__Work required__
Search the records for "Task" and copy each line that holds it.

[The input Boundary: Start]

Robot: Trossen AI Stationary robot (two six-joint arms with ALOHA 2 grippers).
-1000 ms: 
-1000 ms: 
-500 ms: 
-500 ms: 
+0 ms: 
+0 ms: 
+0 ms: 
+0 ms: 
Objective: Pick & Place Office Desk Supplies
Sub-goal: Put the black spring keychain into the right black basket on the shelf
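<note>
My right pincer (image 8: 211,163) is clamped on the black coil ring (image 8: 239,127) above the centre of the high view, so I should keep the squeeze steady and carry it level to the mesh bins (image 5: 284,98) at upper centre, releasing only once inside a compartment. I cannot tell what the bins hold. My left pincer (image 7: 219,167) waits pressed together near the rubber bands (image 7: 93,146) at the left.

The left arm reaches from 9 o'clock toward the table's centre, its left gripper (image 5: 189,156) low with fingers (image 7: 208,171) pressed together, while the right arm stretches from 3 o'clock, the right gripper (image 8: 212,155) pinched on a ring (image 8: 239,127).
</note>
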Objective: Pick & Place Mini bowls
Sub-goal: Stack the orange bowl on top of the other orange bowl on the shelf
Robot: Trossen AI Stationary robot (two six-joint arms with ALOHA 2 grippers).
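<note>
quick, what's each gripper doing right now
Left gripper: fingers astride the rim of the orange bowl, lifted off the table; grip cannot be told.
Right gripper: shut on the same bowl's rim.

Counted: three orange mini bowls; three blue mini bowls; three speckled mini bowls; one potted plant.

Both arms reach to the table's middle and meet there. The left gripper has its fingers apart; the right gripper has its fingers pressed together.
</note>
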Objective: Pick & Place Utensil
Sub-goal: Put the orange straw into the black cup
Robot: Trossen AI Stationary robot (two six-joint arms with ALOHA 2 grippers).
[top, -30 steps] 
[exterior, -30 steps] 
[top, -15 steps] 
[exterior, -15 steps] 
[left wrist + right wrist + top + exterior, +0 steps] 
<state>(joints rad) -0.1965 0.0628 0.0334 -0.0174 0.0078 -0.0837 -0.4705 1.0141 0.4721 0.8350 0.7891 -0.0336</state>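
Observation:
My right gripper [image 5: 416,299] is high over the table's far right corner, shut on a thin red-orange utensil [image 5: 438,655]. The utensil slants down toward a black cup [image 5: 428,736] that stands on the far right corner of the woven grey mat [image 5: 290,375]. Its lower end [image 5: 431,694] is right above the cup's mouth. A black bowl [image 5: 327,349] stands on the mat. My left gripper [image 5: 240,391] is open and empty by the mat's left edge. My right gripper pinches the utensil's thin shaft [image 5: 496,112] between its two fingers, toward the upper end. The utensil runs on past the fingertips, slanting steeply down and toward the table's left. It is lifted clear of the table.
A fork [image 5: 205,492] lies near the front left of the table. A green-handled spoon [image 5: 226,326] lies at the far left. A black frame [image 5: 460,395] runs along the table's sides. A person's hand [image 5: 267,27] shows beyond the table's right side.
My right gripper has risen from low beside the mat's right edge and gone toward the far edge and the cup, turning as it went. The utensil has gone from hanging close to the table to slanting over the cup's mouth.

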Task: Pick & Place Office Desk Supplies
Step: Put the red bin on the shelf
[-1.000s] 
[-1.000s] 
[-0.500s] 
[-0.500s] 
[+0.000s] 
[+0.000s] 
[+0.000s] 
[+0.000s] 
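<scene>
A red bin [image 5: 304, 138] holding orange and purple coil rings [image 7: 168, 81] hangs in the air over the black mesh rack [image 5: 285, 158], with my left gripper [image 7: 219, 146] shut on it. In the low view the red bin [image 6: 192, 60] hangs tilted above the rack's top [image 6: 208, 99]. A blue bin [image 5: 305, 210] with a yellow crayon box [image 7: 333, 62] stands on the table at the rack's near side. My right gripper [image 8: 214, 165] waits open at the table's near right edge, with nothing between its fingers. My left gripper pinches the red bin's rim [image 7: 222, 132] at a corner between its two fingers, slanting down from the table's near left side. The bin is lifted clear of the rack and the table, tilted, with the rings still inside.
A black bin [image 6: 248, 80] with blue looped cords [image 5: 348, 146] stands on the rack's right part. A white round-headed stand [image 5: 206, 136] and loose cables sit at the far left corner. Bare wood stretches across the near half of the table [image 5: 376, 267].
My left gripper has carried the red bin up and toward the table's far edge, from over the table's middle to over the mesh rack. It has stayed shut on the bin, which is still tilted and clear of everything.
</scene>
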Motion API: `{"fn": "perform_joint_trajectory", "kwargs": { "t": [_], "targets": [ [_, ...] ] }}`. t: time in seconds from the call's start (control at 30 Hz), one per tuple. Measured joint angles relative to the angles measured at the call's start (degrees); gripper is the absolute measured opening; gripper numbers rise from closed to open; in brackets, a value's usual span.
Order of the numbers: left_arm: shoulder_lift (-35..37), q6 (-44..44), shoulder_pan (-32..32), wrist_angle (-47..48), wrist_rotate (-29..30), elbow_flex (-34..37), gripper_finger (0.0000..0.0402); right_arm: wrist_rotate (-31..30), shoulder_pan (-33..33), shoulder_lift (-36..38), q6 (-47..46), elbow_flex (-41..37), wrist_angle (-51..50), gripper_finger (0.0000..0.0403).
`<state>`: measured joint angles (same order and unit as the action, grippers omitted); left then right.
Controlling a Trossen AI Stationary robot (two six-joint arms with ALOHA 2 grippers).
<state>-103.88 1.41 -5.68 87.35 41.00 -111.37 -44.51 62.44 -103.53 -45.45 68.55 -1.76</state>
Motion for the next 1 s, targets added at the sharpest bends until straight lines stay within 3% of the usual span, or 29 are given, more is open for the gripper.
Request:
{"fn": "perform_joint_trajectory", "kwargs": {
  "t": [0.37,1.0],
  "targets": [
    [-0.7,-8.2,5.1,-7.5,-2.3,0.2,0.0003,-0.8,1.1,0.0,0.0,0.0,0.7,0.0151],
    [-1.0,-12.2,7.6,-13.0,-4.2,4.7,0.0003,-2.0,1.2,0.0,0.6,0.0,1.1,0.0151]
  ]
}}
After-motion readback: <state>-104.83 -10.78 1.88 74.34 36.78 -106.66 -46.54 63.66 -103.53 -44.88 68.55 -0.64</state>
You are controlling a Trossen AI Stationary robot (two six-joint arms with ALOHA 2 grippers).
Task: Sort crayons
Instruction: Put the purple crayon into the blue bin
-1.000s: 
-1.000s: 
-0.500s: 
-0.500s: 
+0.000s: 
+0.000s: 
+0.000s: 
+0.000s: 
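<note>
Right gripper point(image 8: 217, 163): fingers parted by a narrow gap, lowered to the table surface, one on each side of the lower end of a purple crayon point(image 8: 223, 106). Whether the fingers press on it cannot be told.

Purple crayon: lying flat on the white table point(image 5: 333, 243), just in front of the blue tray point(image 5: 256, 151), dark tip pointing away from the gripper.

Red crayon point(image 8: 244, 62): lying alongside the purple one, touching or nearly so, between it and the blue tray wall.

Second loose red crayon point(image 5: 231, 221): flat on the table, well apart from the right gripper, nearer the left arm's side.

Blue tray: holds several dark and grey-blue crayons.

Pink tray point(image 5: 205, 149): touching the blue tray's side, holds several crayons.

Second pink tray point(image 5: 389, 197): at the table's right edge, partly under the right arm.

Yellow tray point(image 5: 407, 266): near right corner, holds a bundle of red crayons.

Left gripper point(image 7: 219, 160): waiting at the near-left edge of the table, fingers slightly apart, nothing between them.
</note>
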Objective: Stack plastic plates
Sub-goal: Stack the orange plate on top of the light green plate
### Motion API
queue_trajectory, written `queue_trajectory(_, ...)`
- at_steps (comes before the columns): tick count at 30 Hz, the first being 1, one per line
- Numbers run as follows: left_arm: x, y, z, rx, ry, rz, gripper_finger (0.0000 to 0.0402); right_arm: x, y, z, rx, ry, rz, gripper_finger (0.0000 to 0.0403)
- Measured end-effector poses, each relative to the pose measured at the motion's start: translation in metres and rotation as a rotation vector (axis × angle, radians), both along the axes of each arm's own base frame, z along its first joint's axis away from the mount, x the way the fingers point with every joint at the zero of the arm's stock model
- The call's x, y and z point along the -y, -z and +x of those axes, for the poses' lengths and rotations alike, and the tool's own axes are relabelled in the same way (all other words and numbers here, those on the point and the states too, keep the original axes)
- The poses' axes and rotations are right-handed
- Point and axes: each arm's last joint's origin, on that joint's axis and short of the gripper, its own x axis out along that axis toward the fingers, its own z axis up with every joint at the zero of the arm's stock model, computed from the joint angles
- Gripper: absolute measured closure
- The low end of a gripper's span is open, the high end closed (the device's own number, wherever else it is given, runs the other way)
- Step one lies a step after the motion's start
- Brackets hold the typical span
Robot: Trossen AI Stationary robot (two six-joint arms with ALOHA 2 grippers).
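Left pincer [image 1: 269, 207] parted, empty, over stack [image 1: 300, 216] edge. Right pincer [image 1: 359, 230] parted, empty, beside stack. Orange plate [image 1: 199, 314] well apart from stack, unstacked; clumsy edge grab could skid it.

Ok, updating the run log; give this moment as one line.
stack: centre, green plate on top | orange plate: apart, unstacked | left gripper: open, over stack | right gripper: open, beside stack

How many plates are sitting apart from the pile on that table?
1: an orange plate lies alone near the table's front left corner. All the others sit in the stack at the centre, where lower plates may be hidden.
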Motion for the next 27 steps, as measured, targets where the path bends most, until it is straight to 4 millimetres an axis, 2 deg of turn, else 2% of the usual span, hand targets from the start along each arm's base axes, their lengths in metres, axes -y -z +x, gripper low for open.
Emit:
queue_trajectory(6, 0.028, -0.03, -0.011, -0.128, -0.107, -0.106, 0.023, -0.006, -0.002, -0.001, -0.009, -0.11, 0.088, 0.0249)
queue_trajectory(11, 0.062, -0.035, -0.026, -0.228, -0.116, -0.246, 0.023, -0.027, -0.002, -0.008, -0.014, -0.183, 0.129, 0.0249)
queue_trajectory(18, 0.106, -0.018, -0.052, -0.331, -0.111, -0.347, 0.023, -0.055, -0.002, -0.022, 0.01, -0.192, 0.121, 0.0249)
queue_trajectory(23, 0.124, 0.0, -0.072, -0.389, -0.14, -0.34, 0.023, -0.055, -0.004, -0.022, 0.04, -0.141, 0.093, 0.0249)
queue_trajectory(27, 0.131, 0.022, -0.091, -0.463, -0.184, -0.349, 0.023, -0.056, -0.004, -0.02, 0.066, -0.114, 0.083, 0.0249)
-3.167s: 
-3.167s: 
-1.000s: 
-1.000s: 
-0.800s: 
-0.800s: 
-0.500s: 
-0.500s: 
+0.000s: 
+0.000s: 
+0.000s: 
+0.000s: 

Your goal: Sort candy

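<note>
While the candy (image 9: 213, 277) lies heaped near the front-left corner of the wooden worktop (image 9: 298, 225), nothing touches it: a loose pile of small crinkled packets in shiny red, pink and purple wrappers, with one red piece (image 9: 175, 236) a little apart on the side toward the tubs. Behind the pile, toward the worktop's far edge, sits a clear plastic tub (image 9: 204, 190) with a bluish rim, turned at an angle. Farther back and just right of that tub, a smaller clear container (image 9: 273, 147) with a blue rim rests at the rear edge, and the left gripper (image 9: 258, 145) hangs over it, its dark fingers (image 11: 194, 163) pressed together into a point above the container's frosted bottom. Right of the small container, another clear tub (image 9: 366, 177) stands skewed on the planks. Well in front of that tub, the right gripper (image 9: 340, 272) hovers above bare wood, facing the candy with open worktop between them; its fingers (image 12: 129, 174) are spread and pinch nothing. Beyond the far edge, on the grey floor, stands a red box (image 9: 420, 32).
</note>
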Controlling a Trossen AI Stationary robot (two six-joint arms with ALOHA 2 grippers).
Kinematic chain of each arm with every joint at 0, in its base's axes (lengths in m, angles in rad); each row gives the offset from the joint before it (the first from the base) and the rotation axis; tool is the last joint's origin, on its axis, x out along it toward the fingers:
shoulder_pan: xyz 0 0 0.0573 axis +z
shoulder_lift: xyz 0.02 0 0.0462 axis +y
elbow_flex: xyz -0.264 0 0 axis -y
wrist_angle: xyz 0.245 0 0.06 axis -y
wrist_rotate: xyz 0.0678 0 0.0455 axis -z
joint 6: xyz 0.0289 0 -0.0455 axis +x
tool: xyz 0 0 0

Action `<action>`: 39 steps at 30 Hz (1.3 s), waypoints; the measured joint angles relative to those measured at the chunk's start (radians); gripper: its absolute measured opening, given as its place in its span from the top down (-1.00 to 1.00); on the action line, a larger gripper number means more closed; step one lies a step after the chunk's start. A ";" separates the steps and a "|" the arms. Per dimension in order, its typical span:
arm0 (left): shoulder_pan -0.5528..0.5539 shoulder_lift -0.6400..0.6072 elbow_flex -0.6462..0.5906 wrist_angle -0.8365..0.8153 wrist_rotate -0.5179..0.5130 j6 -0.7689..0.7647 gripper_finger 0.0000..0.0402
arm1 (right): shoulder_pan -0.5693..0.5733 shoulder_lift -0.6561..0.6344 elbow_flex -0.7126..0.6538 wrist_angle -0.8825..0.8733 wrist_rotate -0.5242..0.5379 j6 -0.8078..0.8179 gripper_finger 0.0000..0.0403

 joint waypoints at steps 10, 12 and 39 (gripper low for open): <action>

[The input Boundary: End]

__Worked solution__
Task: Pick & Place Office Desk Supplies
Task: Sort crayons

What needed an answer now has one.